A partir de março de 2025, ovos destinados ao consumo direto deverão conter informações detalhadas impressas na casca, incluindo data de validade, classificação, nome, razão social e número de registro do produtor. A exigência foi estabelecida pelo Decreto nº 1.179, de 5 de setembro de 2024, publicado pelo Ministério da Agricultura e Pecuária (Mapa).
A nova regulamentação se aplica a ovos que não são acondicionados em embalagem primária, como as tradicionais caixas de papelão para meia ou uma dúzia, amplamente encontradas nos supermercados. As empresas do setor terão 180 dias, até 4 de março de 2025, para se adequarem às exigências estabelecidas pelo decreto. A partir dessa data, ovos deverão ter registro de validade na casca.
Segurança alimentar e rastreabilidade
A principal motivação da medida é reforçar a segurança alimentar e ampliar a rastreabilidade do produto, permitindo maior controle sobre a origem e qualidade dos ovos comercializados no país. Segundo a Associação Brasileira de Proteína Animal (ABPA), o Brasil é o sétimo maior produtor mundial de ovos, com uma produção anual superior a 52 bilhões de unidades.

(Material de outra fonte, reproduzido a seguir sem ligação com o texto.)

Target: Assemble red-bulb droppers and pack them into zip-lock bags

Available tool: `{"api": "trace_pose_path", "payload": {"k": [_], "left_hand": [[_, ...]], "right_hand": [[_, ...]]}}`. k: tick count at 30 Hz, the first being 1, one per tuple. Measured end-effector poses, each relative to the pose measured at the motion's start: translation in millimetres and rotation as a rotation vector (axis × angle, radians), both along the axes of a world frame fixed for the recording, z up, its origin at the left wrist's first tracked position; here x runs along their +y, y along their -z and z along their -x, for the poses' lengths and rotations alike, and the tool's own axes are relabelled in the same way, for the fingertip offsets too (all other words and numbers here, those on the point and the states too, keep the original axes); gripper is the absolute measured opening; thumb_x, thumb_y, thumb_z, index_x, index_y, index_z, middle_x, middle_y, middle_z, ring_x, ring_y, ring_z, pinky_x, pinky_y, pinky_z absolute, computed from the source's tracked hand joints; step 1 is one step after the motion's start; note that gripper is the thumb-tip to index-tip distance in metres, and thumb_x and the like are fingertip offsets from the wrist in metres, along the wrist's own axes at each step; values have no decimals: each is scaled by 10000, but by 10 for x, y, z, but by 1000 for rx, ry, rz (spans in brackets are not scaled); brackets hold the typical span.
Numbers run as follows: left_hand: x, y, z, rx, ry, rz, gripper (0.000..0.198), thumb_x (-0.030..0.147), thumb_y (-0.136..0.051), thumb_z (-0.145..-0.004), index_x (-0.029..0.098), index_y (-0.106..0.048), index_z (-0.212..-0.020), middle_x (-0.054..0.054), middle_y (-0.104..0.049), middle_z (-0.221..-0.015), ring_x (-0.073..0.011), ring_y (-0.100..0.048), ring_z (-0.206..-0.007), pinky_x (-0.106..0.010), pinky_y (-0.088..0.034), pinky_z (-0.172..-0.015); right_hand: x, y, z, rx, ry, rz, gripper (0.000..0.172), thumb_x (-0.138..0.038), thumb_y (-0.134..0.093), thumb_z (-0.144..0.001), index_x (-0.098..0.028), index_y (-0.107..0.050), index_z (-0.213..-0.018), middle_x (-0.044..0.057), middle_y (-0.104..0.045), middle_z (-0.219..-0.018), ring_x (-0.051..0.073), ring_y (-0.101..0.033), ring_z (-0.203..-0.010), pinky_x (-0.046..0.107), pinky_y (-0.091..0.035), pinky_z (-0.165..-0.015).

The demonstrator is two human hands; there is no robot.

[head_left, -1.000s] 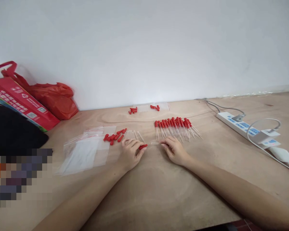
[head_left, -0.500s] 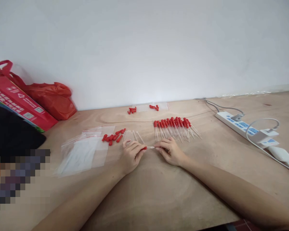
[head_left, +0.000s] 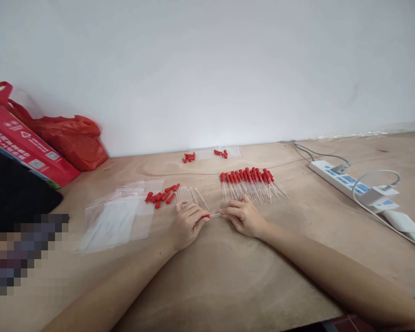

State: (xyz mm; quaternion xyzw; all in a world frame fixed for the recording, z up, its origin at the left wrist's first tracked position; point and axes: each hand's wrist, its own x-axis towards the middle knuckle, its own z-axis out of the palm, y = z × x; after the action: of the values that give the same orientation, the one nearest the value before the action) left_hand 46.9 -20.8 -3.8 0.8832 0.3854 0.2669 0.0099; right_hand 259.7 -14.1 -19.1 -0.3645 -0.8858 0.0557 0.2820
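Observation:
Between my hands lies a clear dropper tube (head_left: 215, 215) with a red rubber bulb (head_left: 206, 216) at its left end. My left hand (head_left: 189, 224) is closed on the bulb, which its fingers partly cover. The tube's right part is pinched by my right hand (head_left: 242, 216). Just beyond my left hand are several loose clear tubes (head_left: 200, 197) and a small heap of red bulbs (head_left: 158, 198). Past my right hand, a row of droppers with red bulbs fitted (head_left: 247, 180) lies with tips toward me.
Clear zip bags (head_left: 114, 221) lie at left. Small bags (head_left: 207, 154) with more red bulbs (head_left: 189, 157) rest by the wall. A white power strip (head_left: 346, 180) with cables is at right. Red bags (head_left: 74, 143) and a black item (head_left: 17, 193) stand at far left.
Both hands keep their hold on the dropper. The tube between them has tilted slightly, and the hands have hardly moved. The view has shifted a little.

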Motion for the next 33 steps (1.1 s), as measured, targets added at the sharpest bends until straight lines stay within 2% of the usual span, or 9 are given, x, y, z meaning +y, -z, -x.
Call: {"api": "trace_pose_path", "payload": {"k": [7,15,22,27,33], "left_hand": [[20,9,11,36,60,14,212,249,-391,-867,218,-582,-779,15,-653,-721,-149,-567,-730,-400,-191,-889],[9,21,5,-7,97,-47,174,254,-433,-847,197,-570,-754,23,-642,-689,-136,-559,-693,-389,-187,-886],[-14,13,-14,21,122,-80,166,248,-427,-836,183,-543,-737,15,-616,-663,-147,-540,-692,-390,-214,-862],[-19,1,-21,48,147,-93,180,246,-405,-845,186,-544,-747,11,-622,-667,-143,-540,-695,-383,-224,-862],[-4,-32,-19,73,72,-169,174,233,-425,-842,201,-567,-747,20,-630,-680,-147,-559,-742,-400,-199,-901]], "right_hand": [[35,13,-17,-60,-29,-108,278,-126,-417,-793,-240,-623,-941,18,-613,-819,116,-489,-683,310,-216,-702],[-30,30,47,-72,-7,-239,199,-157,-414,-785,-166,-608,-833,15,-568,-676,109,-402,-580,300,-183,-634],[-63,12,138,-60,-39,-149,223,-176,-359,-826,-146,-557,-728,12,-568,-653,103,-365,-546,293,-179,-635],[-81,5,170,-91,-31,-65,236,-181,-346,-836,-143,-547,-717,10,-572,-634,101,-386,-547,289,-186,-641],[-69,-131,182,-148,-32,-57,240,-238,-392,-842,-151,-585,-729,33,-594,-687,124,-458,-652,280,-210,-627]]}}
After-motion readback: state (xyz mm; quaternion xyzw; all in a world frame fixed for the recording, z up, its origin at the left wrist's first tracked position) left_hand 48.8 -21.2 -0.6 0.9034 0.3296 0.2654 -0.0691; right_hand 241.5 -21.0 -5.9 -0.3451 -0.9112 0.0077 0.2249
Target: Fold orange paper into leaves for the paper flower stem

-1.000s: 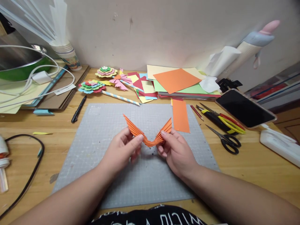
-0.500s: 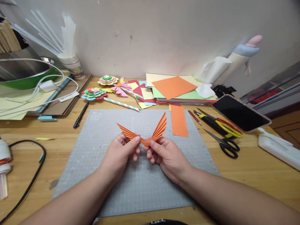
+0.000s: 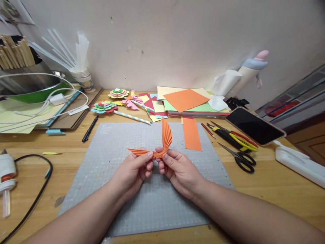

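Note:
Between my hands is a pleated orange paper (image 3: 166, 137), bent near its middle above the grey cutting mat (image 3: 122, 210). My left hand (image 3: 137, 167) pinches it left of the bend, thumb on top, and that half lies nearly level. With thumb and fingers, my right hand (image 3: 181, 167) grips it right of the bend, where the other half stands upright and fans out slightly. Part of the folded middle is hidden by my fingertips. An orange paper strip (image 3: 192, 135) lies at the mat's upper right.
Black-handled scissors (image 3: 241, 159), a utility knife (image 3: 228, 137) and a phone (image 3: 256, 125) lie on the right. Stacked coloured paper (image 3: 188, 100) and paper flowers (image 3: 104, 107) are at the back. A pen (image 3: 90, 128) and a glue gun (image 3: 7, 173) are on the left.
The pleated paper's right half has swung from slanting right to upright and opened a little. Its left half has dropped from a slant to nearly level. My camera view has shifted slightly.

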Available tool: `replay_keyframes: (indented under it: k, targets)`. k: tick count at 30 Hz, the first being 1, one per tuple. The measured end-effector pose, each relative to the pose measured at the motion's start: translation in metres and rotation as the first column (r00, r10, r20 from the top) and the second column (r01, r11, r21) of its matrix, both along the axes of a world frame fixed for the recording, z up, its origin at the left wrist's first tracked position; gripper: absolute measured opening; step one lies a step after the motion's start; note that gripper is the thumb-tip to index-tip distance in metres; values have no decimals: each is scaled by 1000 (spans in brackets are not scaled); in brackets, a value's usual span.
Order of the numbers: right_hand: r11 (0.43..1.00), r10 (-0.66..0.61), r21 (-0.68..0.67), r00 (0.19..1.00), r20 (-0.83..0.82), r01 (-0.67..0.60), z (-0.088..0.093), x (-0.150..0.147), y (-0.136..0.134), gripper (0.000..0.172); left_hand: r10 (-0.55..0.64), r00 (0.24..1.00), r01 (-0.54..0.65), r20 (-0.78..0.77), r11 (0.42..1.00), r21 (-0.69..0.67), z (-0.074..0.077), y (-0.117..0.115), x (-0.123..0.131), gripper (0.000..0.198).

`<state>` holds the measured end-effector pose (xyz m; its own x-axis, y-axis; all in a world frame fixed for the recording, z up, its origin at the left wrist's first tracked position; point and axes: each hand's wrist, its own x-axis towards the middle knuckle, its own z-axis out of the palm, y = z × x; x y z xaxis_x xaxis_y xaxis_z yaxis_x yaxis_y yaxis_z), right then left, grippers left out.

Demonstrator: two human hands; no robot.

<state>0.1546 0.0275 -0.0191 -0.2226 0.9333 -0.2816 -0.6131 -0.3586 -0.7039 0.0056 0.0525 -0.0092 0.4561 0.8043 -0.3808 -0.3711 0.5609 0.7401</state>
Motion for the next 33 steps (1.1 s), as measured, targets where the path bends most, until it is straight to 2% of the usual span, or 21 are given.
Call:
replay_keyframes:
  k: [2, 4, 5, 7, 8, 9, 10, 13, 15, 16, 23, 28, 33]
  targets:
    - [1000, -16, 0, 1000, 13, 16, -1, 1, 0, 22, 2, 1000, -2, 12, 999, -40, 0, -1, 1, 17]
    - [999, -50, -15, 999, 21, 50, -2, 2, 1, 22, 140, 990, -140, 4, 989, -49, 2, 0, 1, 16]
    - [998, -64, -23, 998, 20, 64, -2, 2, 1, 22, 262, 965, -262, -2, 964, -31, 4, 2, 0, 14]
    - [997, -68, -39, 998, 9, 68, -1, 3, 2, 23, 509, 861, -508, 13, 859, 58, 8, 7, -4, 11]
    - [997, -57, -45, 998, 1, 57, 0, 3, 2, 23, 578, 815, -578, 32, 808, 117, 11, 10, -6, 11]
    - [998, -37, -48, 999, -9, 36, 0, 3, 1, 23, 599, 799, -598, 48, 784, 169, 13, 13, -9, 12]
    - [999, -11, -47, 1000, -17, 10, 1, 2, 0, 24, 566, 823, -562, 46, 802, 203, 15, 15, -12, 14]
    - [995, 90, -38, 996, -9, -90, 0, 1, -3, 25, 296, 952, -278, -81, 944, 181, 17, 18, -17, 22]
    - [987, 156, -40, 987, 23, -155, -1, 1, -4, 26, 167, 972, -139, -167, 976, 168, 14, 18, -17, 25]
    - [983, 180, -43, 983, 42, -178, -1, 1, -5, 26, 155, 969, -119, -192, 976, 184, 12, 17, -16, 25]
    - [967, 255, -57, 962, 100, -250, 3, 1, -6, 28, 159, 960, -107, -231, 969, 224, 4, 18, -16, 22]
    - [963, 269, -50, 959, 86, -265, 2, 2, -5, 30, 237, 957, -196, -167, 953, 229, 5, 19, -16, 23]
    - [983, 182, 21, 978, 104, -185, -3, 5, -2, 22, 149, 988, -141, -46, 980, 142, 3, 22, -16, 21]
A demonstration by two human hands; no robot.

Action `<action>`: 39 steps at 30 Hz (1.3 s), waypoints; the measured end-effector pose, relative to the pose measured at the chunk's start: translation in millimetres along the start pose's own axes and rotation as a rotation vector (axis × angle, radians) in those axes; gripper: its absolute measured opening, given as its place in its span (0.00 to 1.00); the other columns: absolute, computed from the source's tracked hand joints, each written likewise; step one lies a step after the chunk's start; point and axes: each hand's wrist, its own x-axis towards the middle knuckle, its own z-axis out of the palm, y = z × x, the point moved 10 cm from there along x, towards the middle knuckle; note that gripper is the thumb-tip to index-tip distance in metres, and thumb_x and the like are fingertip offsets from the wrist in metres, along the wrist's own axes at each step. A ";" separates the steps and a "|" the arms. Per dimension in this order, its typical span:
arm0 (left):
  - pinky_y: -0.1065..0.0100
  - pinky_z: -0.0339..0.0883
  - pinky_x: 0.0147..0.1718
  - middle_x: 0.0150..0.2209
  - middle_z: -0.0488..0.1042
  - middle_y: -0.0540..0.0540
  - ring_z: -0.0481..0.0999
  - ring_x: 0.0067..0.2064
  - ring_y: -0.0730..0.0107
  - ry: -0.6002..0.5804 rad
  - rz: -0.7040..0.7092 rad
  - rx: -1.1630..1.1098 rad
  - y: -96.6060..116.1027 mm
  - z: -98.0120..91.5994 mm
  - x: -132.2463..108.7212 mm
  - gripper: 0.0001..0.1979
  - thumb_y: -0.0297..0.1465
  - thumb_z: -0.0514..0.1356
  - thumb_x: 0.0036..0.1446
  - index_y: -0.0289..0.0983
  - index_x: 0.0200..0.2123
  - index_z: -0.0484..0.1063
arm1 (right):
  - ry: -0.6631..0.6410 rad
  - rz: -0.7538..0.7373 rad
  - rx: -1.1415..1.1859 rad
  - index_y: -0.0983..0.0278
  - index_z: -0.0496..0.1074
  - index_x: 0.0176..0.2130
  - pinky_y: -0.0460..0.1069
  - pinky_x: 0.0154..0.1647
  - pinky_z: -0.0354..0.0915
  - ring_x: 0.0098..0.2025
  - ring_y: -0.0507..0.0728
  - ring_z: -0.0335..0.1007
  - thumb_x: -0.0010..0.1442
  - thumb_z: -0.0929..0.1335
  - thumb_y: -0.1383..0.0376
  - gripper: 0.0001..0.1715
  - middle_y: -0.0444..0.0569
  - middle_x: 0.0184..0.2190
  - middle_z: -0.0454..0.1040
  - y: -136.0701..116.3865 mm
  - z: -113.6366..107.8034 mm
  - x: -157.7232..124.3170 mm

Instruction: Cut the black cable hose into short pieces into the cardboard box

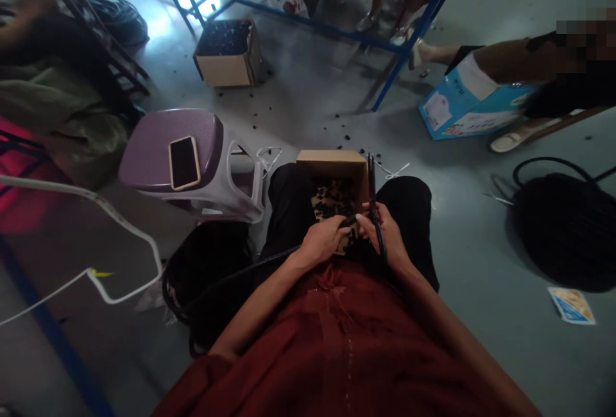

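Purple plastic at the left: stool (pixel 158 147) with a phone (pixel 184 161) lying flat on its seat. Below, black cable coil (pixel 202 276) on the floor, one strand running up toward the lap. Left hand (pixel 323 242) curled shut, pinching the black cable (pixel 371 179) over the cardboard box (pixel 332 163) wedged between the knees. Inside, small black pieces (pixel 332 199), loose and plentiful. Right hand (pixel 385 237) closed round the same cable, two strands poking up past the box edge. By the look of it: one end in work, most pieces left. Far right, big black coil (pixel 563 231) on the floor.
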 end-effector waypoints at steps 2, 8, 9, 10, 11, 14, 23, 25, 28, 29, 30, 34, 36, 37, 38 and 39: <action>0.68 0.66 0.42 0.41 0.74 0.45 0.74 0.41 0.67 0.100 -0.106 -0.091 -15.2 -15.8 1.3 0.15 0.35 0.49 0.62 0.38 0.48 0.66 | -0.049 0.014 0.009 0.62 0.62 0.48 0.48 0.26 0.66 0.26 0.52 0.67 0.50 0.67 0.49 0.31 0.47 0.33 0.70 6.0 5.3 -0.2; 0.66 0.63 0.48 0.48 0.72 0.45 0.71 0.47 0.66 0.173 -0.116 -0.331 -22.7 -35.6 9.6 0.20 0.40 0.49 0.60 0.37 0.51 0.65 | -0.122 -0.052 -0.233 0.60 0.60 0.51 0.52 0.36 0.68 0.34 0.57 0.71 0.53 0.66 0.57 0.27 0.48 0.35 0.73 -2.8 19.5 -3.7; 0.66 0.62 0.49 0.49 0.71 0.45 0.70 0.49 0.66 0.143 -0.083 -0.368 -18.5 -33.2 11.5 0.21 0.41 0.48 0.60 0.37 0.52 0.65 | -0.135 -0.076 -0.273 0.59 0.59 0.52 0.53 0.38 0.67 0.35 0.58 0.72 0.53 0.66 0.59 0.27 0.49 0.37 0.73 -8.7 23.7 -4.6; 0.66 0.62 0.50 0.50 0.71 0.45 0.70 0.49 0.66 0.109 -0.059 -0.402 -14.6 -29.7 12.9 0.21 0.41 0.48 0.60 0.36 0.52 0.65 | -0.148 -0.099 -0.306 0.58 0.59 0.53 0.54 0.39 0.67 0.37 0.59 0.72 0.53 0.65 0.60 0.28 0.49 0.38 0.73 -14.5 28.3 -5.4; 0.66 0.62 0.50 0.50 0.71 0.44 0.70 0.49 0.65 0.075 -0.048 -0.429 -11.8 -25.6 13.9 0.22 0.41 0.48 0.61 0.36 0.52 0.65 | -0.161 -0.118 -0.334 0.58 0.58 0.54 0.55 0.40 0.67 0.39 0.60 0.72 0.53 0.65 0.61 0.29 0.50 0.40 0.73 -19.6 33.1 -6.2; 0.65 0.64 0.49 0.47 0.72 0.44 0.71 0.47 0.65 0.024 -0.067 -0.478 -9.3 -16.0 15.4 0.23 0.42 0.47 0.61 0.34 0.52 0.64 | -0.201 -0.176 -0.379 0.57 0.54 0.57 0.57 0.43 0.67 0.44 0.63 0.72 0.53 0.65 0.63 0.34 0.52 0.46 0.72 -30.5 46.7 -8.9; 0.70 0.65 0.39 0.32 0.71 0.48 0.70 0.37 0.70 0.114 -0.123 -0.572 -18.3 -15.2 16.5 0.22 0.45 0.44 0.61 0.34 0.37 0.69 | -0.270 -0.285 -0.372 0.56 0.46 0.63 0.59 0.55 0.61 0.58 0.61 0.60 0.53 0.63 0.67 0.42 0.51 0.60 0.59 -38.3 64.9 -21.0; 0.71 0.64 0.36 0.29 0.69 0.49 0.68 0.34 0.71 0.133 -0.128 -0.621 -20.1 -15.5 16.4 0.22 0.45 0.45 0.60 0.34 0.34 0.68 | -0.267 -0.266 -0.396 0.56 0.46 0.63 0.59 0.56 0.60 0.58 0.61 0.60 0.54 0.63 0.67 0.41 0.51 0.59 0.60 -38.7 65.6 -22.1; 0.72 0.63 0.34 0.28 0.67 0.49 0.66 0.32 0.72 0.161 -0.138 -0.674 -21.3 -15.5 17.1 0.22 0.46 0.46 0.59 0.33 0.33 0.67 | -0.277 -0.224 -0.474 0.60 0.47 0.63 0.59 0.55 0.61 0.57 0.62 0.61 0.55 0.62 0.67 0.39 0.53 0.58 0.62 -37.0 65.8 -22.2; 0.72 0.62 0.33 0.28 0.66 0.49 0.66 0.31 0.72 0.171 -0.145 -0.685 -21.7 -15.3 17.6 0.22 0.46 0.46 0.59 0.33 0.32 0.67 | -0.283 -0.213 -0.504 0.61 0.47 0.63 0.59 0.54 0.61 0.56 0.63 0.62 0.55 0.62 0.67 0.39 0.55 0.57 0.63 -35.8 65.8 -22.0; 0.72 0.61 0.33 0.27 0.66 0.49 0.65 0.31 0.72 0.179 -0.150 -0.696 -21.5 -15.1 18.2 0.22 0.45 0.46 0.59 0.33 0.32 0.67 | -0.286 -0.207 -0.530 0.62 0.47 0.64 0.59 0.54 0.61 0.56 0.63 0.62 0.55 0.62 0.66 0.39 0.56 0.56 0.63 -34.7 65.5 -21.7; 0.72 0.60 0.32 0.27 0.64 0.49 0.64 0.30 0.73 0.200 -0.151 -0.707 -17.9 -16.2 20.3 0.21 0.44 0.46 0.59 0.33 0.31 0.66 | -0.295 -0.230 -0.571 0.64 0.47 0.64 0.58 0.52 0.62 0.55 0.64 0.63 0.55 0.61 0.67 0.39 0.57 0.54 0.64 -30.3 64.7 -20.9; 0.72 0.59 0.32 0.26 0.63 0.49 0.63 0.30 0.73 0.193 -0.144 -0.690 -15.4 -16.1 20.7 0.20 0.44 0.46 0.59 0.33 0.31 0.66 | -0.293 -0.241 -0.570 0.64 0.48 0.63 0.57 0.52 0.62 0.54 0.63 0.63 0.55 0.61 0.67 0.38 0.57 0.53 0.64 -26.8 63.7 -21.3; 0.72 0.59 0.31 0.26 0.63 0.50 0.62 0.29 0.74 0.181 -0.134 -0.680 -14.0 -15.1 21.1 0.20 0.44 0.46 0.59 0.33 0.31 0.66 | -0.291 -0.241 -0.567 0.64 0.49 0.63 0.57 0.51 0.62 0.54 0.62 0.63 0.55 0.61 0.68 0.37 0.56 0.53 0.64 -24.8 63.0 -21.8; 0.72 0.59 0.31 0.26 0.62 0.50 0.62 0.29 0.74 0.164 -0.119 -0.671 -12.4 -13.5 21.5 0.20 0.45 0.46 0.59 0.33 0.31 0.66 | -0.287 -0.236 -0.565 0.64 0.50 0.63 0.56 0.51 0.63 0.54 0.62 0.64 0.55 0.61 0.68 0.37 0.56 0.52 0.65 -22.7 62.0 -22.2; 0.72 0.58 0.31 0.26 0.62 0.50 0.61 0.29 0.74 0.147 -0.102 -0.664 -11.1 -11.4 22.0 0.20 0.45 0.46 0.59 0.33 0.31 0.66 | -0.282 -0.228 -0.565 0.64 0.50 0.63 0.56 0.51 0.63 0.54 0.62 0.64 0.55 0.61 0.69 0.37 0.56 0.52 0.65 -20.7 61.0 -22.6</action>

Especialistas do setor afirmam que a adoção de tecnologias de impressão será fundamental para garantir a conformidade com as novas normas. “Essa medida melhora a segurança alimentar e combate fraudes, garantindo ao consumidor acesso a informações confiáveis”, destaca Ramon Grasselli, gerente comercial da Soma Solution, representante da fabricante global Markem-Imaje no Brasil.
Tecnologia na impressão e sustentabilidade na produção de ovos
A tecnologia de impressão direta na casca permite um nível avançado de rastreabilidade, assegurando que cada ovo carregue informações legíveis e duráveis. Produtos como a codificadora 9750 da Markem-Imaje são capazes de imprimir códigos rastreáveis e personalizados, utilizando tintas aprovadas pela Anvisa, seguras para contato com alimentos.
Além da segurança, as novas práticas também trazem ganhos ambientais. As tintas utilizadas reduzem em até 50% as emissões de compostos orgânicos voláteis (COV), e formulações como a MEK FREE, que elimina o uso de metiletilcetona, tornam o processo mais sustentável e econômico.
“Integrar essas marcações a sistemas automatizados eleva a eficiência operacional e reduz custos de manutenção, transformando essa prática em um novo padrão para o setor“, acrescenta Grasselli.
Impacto econômico e produção nacional de ovos
Segundo dados do Instituto Brasileiro de Geografia e Estatística (IBGE), em 2023, a produção de ovos no Brasil alcançou 41,9 bilhões de dúzias, representando um crescimento de 1,5% em relação a 2022. A avicultura de postura tem um impacto significativo na economia nacional, gerando milhares de empregos diretos e indiretos.
A exigência de impressão na casca dos ovos deve impulsionar novos investimentos em tecnologia e inovação, além de fortalecer a competitividade da produção nacional nos mercados interno e externo. Para os consumidores, a medida representa mais segurança, transparência e confiabilidade, alinhando o Brasil às melhores práticas globais do setor.
Com a proximidade do prazo para adequação, as empresas do ramo precisam se preparar para a implementação dessas mudanças, garantindo conformidade com as novas exigências e contribuindo para a evolução da avicultura no país.